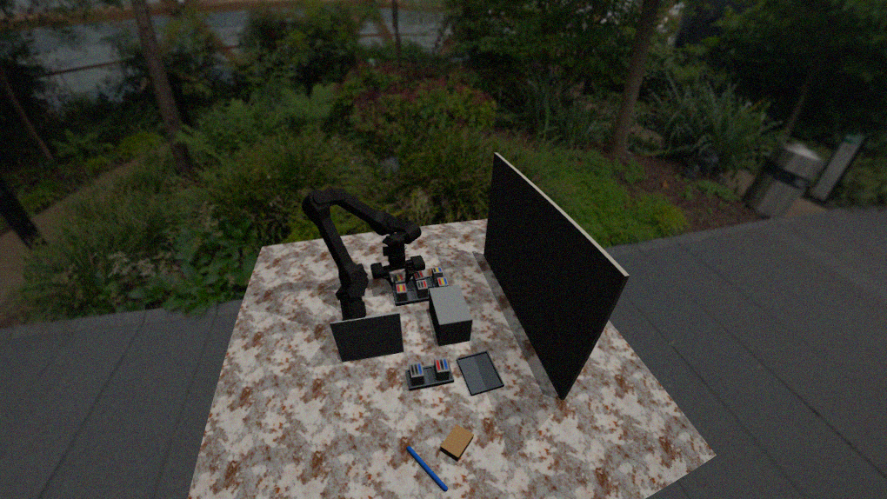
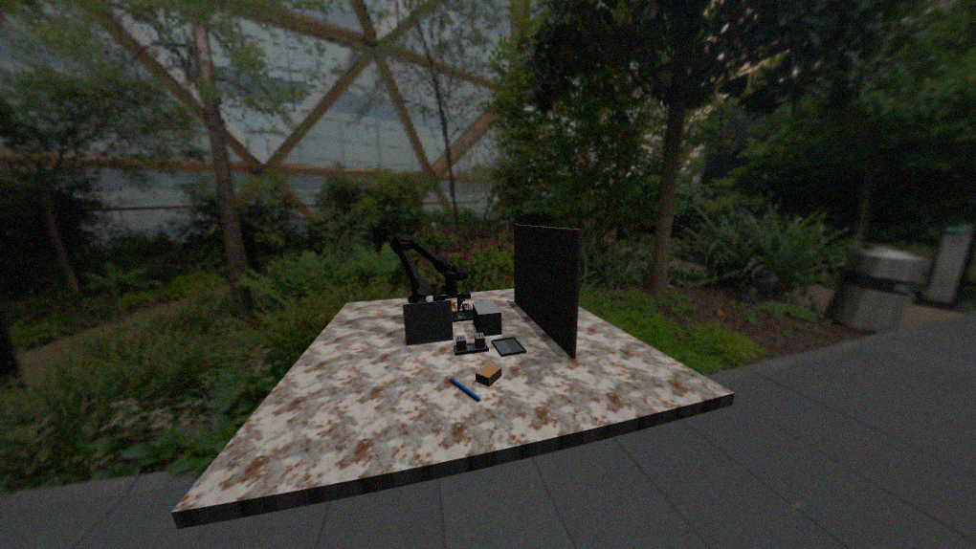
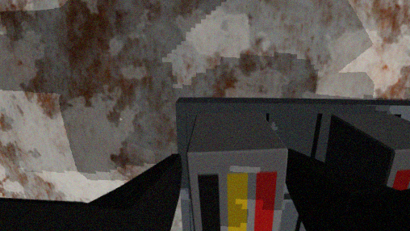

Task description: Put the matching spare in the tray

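Wrist view: gripper [image 3: 236, 178] part-open, fingers straddling black-yellow-red spare [image 3: 237, 174].

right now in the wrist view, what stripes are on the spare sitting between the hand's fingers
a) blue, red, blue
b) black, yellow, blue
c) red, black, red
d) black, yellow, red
d: the spare framed by the two dark fingers of the hand shows a black stripe, then yellow, then red on its grey face; the fingers stand to either side of it, not yet tight on it.
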Robot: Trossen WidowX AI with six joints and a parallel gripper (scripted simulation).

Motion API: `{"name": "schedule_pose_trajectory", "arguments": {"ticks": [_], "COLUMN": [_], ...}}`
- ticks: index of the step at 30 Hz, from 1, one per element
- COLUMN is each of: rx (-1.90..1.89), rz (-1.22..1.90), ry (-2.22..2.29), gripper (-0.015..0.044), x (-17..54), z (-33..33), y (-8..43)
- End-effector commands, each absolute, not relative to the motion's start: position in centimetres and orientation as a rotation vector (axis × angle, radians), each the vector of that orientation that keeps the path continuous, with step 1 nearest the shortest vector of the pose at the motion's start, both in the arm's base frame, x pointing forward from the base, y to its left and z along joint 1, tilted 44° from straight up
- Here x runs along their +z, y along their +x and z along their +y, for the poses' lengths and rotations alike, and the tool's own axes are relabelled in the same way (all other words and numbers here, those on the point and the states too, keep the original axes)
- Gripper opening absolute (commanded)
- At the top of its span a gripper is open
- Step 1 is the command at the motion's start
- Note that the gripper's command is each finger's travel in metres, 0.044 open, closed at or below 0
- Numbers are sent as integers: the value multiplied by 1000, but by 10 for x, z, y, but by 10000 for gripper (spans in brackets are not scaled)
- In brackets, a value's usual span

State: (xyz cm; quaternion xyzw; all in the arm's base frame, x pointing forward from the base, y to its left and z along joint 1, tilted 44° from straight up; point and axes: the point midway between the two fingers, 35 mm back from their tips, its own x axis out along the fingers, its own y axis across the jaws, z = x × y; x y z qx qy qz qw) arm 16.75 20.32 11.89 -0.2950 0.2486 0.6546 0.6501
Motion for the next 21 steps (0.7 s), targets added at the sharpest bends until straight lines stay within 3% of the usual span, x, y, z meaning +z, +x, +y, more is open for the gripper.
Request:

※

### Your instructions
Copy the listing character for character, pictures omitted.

### Response to this exercise
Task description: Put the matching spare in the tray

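Wrist view: gripper [image 3: 236, 178] part-open, fingers straddling black-yellow-red spare [image 3: 237, 174].

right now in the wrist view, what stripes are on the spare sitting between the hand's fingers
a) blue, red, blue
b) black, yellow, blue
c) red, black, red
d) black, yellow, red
d: the spare framed by the two dark fingers of the hand shows a black stripe, then yellow, then red on its grey face; the fingers stand to either side of it, not yet tight on it.
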Robot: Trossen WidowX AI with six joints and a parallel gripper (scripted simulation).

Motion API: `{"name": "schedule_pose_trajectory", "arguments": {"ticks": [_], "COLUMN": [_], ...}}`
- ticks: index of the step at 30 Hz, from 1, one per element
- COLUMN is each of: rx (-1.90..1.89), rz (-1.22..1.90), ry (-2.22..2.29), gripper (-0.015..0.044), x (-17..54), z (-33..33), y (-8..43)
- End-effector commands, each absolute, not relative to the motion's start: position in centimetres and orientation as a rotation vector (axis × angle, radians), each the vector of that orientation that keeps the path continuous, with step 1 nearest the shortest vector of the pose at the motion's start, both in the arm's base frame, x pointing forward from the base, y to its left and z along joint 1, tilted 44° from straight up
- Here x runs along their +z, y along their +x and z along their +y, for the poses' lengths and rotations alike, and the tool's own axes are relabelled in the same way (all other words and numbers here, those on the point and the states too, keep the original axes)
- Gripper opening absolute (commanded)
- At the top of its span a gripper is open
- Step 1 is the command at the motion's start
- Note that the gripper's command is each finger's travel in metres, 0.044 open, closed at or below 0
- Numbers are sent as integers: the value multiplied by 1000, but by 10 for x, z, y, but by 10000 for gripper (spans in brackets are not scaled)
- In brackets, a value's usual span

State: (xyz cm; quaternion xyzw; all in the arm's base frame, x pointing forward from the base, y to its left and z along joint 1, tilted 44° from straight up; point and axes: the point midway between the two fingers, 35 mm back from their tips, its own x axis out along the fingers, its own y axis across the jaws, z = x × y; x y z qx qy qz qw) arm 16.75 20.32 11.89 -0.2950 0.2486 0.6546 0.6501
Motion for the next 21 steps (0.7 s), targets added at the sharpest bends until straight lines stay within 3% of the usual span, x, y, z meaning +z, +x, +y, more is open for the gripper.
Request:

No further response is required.